Мама и её младший брат воспитывались в еврейских традициях. Брата дед водил в синагогу, а мать должна была стать примерной еврейской супругой и матерью, но, видимо, тут-то и крылась причина происшедшего. Родители перегнули палку, мама связалась с плохой, как родители считали, компанией и отказалась следовать всем еврейским традициям, заявив, что она не хочет в своей жизни никаких религиозных канонов. Мама увлеклась американским джазом, танцевала буги-вуги, бредила Голливудом. К ужасу родителей ночевала дома не каждый день, а потом вообще уехала, предупредив родителей, чтобы они не беспокоились, что она сама может о себе позаботиться. Её не было года три, родители только получали от своей непутёвой дочери открытки к праздникам. Летом 48 года, она вернулась домой, похудевшая, загорелая, в чем-то страшно изменившаяся, и беременная. Сын их учился на адвоката и с ним у них не было особых проблем. Старые Розентали лежали в постели, и старик, возбужденно жестикулируя, проклинал дочь, говорил, что он умывает руки, что пусть она решает, как ей теперь быть, что это позор, и за что ему это, за что его бог наказывает… что делать, что делать… Бабушка на стенания мужа реагировала спокойно, она прекрасно знала, что никуда они дочь не выгонят, что родится ребёнок, а ребёнок — это в любом случае благо. «Узнай, от кого у неё ребёнок!» — кричал дед. Бабушка молчала, даже и не собираясь ничего у дочери спрашивать. «Ну, какая разница? Её ребёнок всё равно будет еврей. Так?» — говорила она. «Так», — соглашался дедушка со вздохом. Мама на время, как бабушка потом рассказывала, присмирела, никуда не ходила. Родила она в частном роддоме, в конце 48 года девочку, Мирей, чернявую, мелкую и некрасивую. Бабушка с дедушкой во внучке души не чаяли. И даже перед немногочисленными теперь знакомыми дедушка отнюдь не тушевался, что у дочери всё вышло не по-человечески, не так, как должно было бы быть в нормальной еврейской семье. «Ну, вот, — говорил всем дедушка, — наш народ стольких потерял, надо восстанавливаться, мы делаем, что можем».

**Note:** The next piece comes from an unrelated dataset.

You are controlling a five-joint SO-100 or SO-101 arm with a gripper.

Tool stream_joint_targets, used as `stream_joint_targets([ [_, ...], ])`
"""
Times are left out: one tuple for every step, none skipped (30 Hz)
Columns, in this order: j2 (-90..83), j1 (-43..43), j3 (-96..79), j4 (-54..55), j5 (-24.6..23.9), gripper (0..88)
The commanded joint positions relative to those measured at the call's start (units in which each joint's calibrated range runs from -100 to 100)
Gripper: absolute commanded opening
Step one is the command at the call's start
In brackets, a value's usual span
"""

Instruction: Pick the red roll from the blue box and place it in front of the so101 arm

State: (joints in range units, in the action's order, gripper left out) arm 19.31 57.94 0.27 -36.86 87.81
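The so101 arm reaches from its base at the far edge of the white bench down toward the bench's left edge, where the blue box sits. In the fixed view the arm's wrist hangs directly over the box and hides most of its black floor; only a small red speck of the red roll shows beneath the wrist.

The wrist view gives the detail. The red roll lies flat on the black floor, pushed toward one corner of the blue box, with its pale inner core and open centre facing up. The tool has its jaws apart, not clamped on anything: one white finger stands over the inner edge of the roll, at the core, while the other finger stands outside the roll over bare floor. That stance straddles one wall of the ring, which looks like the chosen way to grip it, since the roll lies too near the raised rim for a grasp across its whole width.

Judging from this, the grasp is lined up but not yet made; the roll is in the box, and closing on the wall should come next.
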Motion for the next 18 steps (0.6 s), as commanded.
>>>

По обычаю, дочь называет отец, и дед собрался назвать девочку Деборой, но не тут-то было. «Нет, она будет Мирей», — настаивала мать. Дед обиделся, но промолчал, да и что он мог сделать. Пару месяцев мать старалась Мирей кормить, но потом она опять стала исчезать из дому, и бабушка безропотно взяла на себя все заботы о малышке. Нашла ей еврейскую кормилицу, покупала красивые дорогие вещи, игрушки. Мирей пошла в еврейскую частную школу на улице Розье.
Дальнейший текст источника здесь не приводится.